Waterlogging, compaction, crusting, acidification and nutrient imbalances can deplete soil fertility quickly. Hot, dry regions are prone to bush fires, a natural phenomenon that triggers soil erosion. Erosion and salinisation are also consequences of low and rare rainfall as well as unpredictable monsoons. Inappro­priate and unsustainable agricultural practises similarly speed up the loss of soil. Deforestation, overgrazing, culti­vation on steep slopes and bush burning are among the main causes of land degradation the experts explain.

The causes of land degradation are thus numerous and complex. The authors argue, however, that land degra­dation is the result of political and institutional failure. Many farms are operated in hardly profitable and environmentally destructive ways, they state, because the farmers lack adequate information, land rights and access to credit.

According to the authors, national and international policymakers need to set clear signals for sustainable land management. Moreover, the protection of arable land and water resources are considered to be of equal importance.

It is very expensive to tackle the nega­tive physical effects of soil degradation. Doing so tends to increase the costs of agricultural production considerably. The scholars warn that rising land prices must not be misunderstood as an opportunity for financial speculation. The real message of rising land prices, according to them, is that land is an essential commodity.

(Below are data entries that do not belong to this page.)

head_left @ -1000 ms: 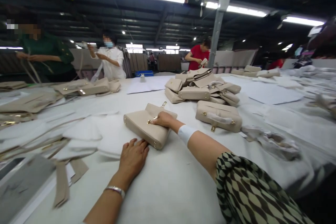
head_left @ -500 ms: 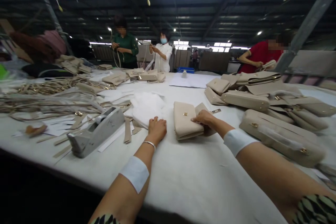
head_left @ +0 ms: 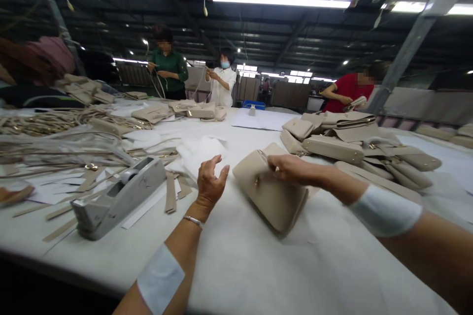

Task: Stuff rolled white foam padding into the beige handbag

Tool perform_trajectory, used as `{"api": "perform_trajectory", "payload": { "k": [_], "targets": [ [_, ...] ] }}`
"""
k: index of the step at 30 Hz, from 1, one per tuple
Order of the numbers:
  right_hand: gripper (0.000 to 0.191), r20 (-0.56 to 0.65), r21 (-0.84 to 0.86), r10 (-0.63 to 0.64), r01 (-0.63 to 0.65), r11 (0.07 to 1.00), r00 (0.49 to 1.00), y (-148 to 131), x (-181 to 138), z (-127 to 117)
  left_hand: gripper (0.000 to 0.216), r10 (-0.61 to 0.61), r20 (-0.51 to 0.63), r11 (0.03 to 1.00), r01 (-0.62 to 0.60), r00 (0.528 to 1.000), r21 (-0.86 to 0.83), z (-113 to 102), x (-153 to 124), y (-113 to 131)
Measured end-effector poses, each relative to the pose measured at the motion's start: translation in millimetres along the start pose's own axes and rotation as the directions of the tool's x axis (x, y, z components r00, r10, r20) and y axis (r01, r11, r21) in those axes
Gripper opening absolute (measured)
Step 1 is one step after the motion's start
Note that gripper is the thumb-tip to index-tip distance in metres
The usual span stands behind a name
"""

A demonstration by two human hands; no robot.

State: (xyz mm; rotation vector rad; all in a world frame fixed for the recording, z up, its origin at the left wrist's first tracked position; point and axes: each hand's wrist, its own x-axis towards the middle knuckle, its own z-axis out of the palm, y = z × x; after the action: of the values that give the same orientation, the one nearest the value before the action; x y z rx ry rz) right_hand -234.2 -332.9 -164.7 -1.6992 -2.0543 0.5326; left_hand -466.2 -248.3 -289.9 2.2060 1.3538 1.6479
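Observation:
My right hand [head_left: 293,167] grips the top edge of a beige handbag [head_left: 268,192] and holds it tilted up off the white table [head_left: 258,266]. A small gold clasp shows on the bag's front. My left hand [head_left: 210,181] hovers just left of the bag, raised off the table with its fingers apart and nothing in it. A silver bracelet sits on that wrist, and white patches are stuck on both forearms.
A grey tape dispenser [head_left: 118,196] stands at the left front among beige strips and white sheets. A pile of beige handbags [head_left: 354,140] lies at the right. Straps and cords [head_left: 48,130] cover the far left. Three people work across the table.
My right hand has lifted and tilted the handbag, which lay flat before. My left hand has risen off the table and opened beside the bag. The view has shifted slightly.

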Motion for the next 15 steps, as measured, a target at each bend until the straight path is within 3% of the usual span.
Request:
{"api": "perform_trajectory", "payload": {
  "k": [3, 5, 7, 11, 15],
  "targets": [
    [0.016, 0.147, -0.126, -0.216, 0.235, 0.964, 0.965, -19.8, -39.8, 28.9, 0.043, 0.218, 0.034, 0.961, -0.208, 0.975, -0.182, -20.9, -0.6, 21.7],
    [0.013, 0.214, -0.178, -0.325, 0.364, 0.914, 0.921, -28.5, -60.6, 40.7, 0.042, 0.377, 0.173, 0.920, -0.346, 0.910, -0.185, -32.8, -1.1, 33.9],
    [0.009, 0.264, -0.161, -0.344, 0.393, 0.906, 0.901, -33.6, -72.7, 44.0, 0.033, 0.449, 0.261, 0.893, -0.424, 0.854, -0.149, -41.8, -0.6, 40.9],
    [0.013, 0.300, -0.014, -0.208, 0.223, 0.975, 0.931, -32.8, -75.0, 41.6, 0.041, 0.397, 0.328, 0.915, -0.396, 0.857, -0.072, -52.4, 2.4, 41.5],
    [0.015, 0.110, -0.035, -0.043, 0.047, 0.998, 0.993, -27.1, -57.9, 44.9, 0.012, 0.309, 0.421, 0.951, -0.263, 0.853, -0.164, -59.6, 5.0, 38.4]
  ]
}}
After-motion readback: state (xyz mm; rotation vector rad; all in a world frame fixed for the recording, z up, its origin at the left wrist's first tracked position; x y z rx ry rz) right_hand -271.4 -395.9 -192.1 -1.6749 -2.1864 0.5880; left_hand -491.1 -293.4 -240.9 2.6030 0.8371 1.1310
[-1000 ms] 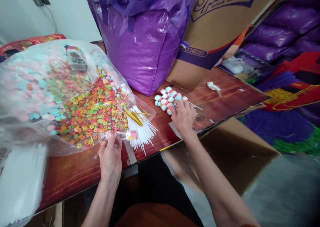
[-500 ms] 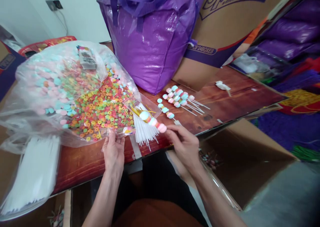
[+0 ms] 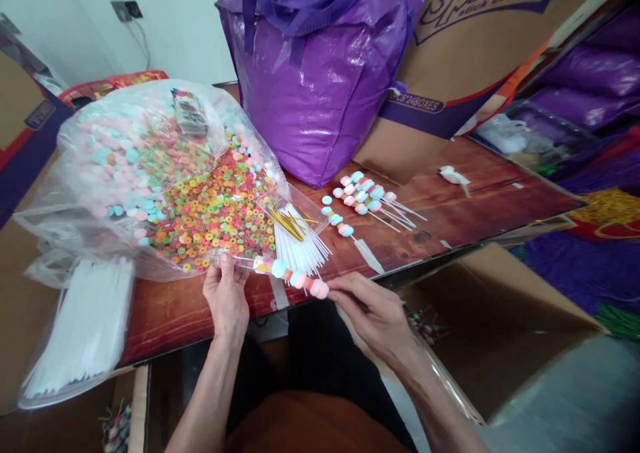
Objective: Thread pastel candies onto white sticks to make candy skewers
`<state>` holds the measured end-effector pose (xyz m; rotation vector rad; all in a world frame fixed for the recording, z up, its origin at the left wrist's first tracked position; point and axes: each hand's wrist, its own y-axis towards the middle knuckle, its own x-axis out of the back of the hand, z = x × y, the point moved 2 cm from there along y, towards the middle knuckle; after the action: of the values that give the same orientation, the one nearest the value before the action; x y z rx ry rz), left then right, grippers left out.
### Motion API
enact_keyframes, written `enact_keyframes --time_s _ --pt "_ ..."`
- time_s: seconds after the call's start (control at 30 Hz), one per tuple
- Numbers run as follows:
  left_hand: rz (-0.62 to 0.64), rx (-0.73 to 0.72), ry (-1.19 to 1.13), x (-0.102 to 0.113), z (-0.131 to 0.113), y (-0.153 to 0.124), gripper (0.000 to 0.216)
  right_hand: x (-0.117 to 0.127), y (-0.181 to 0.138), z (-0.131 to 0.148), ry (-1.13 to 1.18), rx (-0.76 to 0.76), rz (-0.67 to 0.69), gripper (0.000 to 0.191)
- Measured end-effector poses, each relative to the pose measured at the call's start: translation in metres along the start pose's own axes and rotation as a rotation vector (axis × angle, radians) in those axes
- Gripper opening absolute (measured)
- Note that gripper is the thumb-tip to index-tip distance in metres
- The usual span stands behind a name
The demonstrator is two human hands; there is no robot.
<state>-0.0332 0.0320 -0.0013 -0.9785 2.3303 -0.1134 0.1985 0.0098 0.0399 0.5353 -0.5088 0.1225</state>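
Note:
Between finger and thumb, my right hand (image 3: 373,310) pinches the stick end of a candy skewer (image 3: 300,280) strung with pastel and orange-red pieces. My left hand (image 3: 227,296) is closed on a small clear plastic wrapper (image 3: 245,261) with a coloured print. The skewer's far tip meets the wrapper's printed end; I cannot tell how far inside it is. Behind the skewer lie loose white sticks (image 3: 300,246) and gold twist ties (image 3: 287,225). Ring-shaped candies (image 3: 215,213) spread from a large clear bag (image 3: 65,193) just beyond my left hand.
Finished-looking candy skewers (image 3: 365,193) lie right of the ties. A purple bag (image 3: 320,86) and a cardboard carton (image 3: 430,120) stand at the back. A bundle of white sticks (image 3: 83,326) hangs over the table's left front. An open box (image 3: 480,313) sits below right.
My right hand has lowered the skewer, bringing its tip from above the white sticks to the wrapper's printed end. My left hand keeps hold of the wrapper. The view has shifted slightly.

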Motion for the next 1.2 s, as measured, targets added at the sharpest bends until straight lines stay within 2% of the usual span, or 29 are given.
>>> enact_keyframes --time_s 0.13,0.23,0.37,0.6,0.73,1.0,1.2 --pt "0.049 -0.093 0.103 0.002 -0.003 0.001 0.037 0.001 0.001 0.003 -0.013 -0.018 0.059 0.012" --pt "0.038 -0.138 0.127 0.004 -0.004 0.002 0.036 0.0 -0.001 0.003 -0.023 -0.04 0.056 0.012" --pt "0.026 -0.133 0.135 0.005 -0.003 0.003 0.035 -0.001 -0.004 0.002 -0.015 -0.052 0.03 0.01" --pt "0.116 -0.169 0.214 0.008 0.005 0.007 0.035 -0.005 -0.003 0.0 0.066 -0.073 0.009 0.01" --pt "0.168 -0.135 0.225 0.005 0.011 0.003 0.034 -0.02 -0.004 -0.001 0.139 -0.186 -0.035 0.009" --pt "0.19 -0.061 0.157 -0.005 0.012 -0.011 0.032 -0.05 -0.006 0.001 0.279 -0.485 -0.089 0.009" --pt "0.266 0.06 0.167 -0.009 0.017 -0.019 0.033 -0.072 -0.005 -0.004 0.277 -0.509 -0.135 0.013"
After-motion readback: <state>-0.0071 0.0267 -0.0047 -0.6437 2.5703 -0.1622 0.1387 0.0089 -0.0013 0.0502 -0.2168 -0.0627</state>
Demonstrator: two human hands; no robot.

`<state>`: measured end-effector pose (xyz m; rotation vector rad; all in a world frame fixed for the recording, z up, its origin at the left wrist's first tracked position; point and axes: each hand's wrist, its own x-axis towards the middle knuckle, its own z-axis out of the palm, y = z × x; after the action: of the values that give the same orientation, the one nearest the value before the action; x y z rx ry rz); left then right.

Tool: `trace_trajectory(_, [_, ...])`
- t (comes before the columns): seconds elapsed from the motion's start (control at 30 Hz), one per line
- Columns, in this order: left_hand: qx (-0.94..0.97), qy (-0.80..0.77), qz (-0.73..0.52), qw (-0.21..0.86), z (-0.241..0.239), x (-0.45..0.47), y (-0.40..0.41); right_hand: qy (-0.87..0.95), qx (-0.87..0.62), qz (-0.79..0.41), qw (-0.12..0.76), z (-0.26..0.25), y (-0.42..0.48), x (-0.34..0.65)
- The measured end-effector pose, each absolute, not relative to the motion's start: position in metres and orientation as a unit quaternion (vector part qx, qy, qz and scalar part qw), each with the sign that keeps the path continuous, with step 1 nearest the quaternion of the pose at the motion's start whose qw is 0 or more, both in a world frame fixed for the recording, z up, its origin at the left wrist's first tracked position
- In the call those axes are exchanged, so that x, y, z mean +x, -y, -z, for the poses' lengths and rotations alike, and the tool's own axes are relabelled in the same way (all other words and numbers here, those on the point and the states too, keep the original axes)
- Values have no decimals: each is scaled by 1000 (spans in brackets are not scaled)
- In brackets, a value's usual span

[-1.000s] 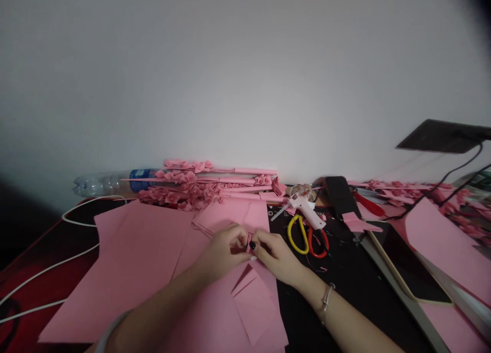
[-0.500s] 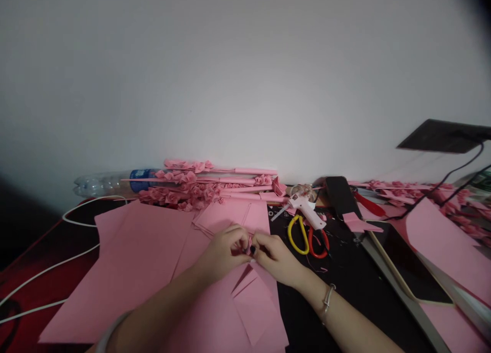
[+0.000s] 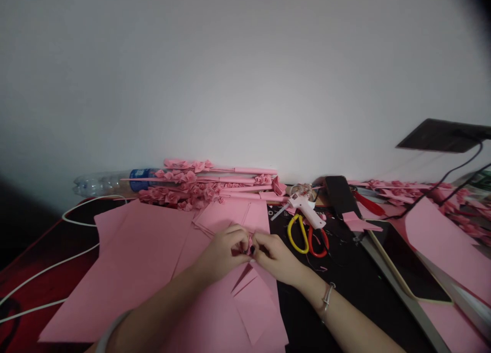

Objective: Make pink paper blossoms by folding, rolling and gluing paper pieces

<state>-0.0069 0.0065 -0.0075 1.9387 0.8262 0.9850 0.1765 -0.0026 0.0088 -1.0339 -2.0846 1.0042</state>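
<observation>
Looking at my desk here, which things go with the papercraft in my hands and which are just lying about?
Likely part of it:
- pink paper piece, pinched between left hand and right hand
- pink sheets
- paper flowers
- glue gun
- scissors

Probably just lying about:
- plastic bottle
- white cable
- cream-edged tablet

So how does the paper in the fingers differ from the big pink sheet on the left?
Size: the held paper shows only as a small bit; the big sheet is broad. Shape: the held paper looks curled, while the big sheet lies mostly flat. Hold: left hand and right hand pinch the held paper; neither holds the big sheet. Both are pink.
</observation>
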Motion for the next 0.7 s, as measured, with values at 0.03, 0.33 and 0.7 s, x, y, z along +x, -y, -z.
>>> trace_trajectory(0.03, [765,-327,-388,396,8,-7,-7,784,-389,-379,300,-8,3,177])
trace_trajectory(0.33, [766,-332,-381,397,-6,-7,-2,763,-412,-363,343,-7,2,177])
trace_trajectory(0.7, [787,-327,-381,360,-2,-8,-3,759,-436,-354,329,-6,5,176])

Land serves a great variety of functions, preserving the living conditions on earth. Examples for such  “ecosystem services” include the provision of food, water and clean air, the regulation of floods and diseases and dependable nutrient and water cycles. There are cultural dimensions to ecosystem services too, relating to medicine or spirituality for instance.  

The ZEF and IFPRI authors bemoan that, to date, most ecosystem services are taken for granted, so their real value is underestimated. There is no market for these services. Land degradation is a consequence of market prices not reflecting their worth. To change matters, the economic value of these services must be determined, the authors advise, so decision-makers can take it into account.

Any sustainable, environmentally responsible growth strategy must be degradation-neutral, the study argues. In other words, land degradation must be either avoided or offset by land reclamation. Such an approach must fit biophy­sical science, and it needs an economic underpinning, the scholars conclude.